Top of Available records

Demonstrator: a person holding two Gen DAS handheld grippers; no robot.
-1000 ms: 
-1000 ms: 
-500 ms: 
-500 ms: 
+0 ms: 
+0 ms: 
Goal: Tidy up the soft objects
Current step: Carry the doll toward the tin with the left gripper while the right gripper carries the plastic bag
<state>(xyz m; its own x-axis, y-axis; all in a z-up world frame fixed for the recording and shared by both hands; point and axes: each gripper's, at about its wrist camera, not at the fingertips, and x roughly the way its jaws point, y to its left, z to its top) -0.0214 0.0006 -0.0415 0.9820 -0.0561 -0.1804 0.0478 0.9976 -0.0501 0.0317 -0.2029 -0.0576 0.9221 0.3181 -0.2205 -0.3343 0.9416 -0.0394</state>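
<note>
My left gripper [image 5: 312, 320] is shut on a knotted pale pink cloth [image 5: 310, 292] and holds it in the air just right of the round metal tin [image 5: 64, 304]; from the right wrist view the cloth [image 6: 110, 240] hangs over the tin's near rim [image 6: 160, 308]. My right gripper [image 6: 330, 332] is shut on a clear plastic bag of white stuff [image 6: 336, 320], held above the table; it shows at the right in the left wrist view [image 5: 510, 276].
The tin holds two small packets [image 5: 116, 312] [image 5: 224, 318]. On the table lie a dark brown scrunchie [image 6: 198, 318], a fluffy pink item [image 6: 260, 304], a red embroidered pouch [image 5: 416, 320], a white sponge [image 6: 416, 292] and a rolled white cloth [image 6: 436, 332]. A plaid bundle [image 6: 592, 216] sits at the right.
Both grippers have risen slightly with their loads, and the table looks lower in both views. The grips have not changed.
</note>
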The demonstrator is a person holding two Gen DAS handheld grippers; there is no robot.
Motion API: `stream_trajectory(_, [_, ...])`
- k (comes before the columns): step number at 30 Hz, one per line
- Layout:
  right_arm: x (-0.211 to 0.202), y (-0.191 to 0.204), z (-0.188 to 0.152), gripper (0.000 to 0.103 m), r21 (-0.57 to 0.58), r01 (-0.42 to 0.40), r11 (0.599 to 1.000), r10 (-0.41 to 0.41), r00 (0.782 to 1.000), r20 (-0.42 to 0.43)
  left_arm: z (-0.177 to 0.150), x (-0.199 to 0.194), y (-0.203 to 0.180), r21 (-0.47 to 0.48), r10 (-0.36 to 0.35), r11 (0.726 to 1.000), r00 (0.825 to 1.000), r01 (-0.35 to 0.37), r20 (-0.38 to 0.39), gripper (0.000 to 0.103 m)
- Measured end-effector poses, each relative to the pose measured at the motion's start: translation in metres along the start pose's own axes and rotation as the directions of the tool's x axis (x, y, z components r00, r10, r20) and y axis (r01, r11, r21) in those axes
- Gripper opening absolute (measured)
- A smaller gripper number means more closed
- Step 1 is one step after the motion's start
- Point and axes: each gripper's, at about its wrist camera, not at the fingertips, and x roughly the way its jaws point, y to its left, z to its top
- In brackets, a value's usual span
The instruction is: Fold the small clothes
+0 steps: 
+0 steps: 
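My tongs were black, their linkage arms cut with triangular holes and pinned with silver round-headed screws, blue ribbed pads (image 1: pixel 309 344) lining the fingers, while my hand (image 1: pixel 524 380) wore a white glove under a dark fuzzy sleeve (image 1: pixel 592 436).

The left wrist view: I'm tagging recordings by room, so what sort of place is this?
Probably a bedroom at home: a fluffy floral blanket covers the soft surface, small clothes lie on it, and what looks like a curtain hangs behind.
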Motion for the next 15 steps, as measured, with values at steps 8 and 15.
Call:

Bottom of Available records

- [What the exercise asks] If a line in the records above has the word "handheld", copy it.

- [Solution to this exercise]
Demonstrator: a person holding two Gen DAS handheld grippers; no robot.
The demonstrator is a person holding two Gen DAS handheld grippers; there is no robot.

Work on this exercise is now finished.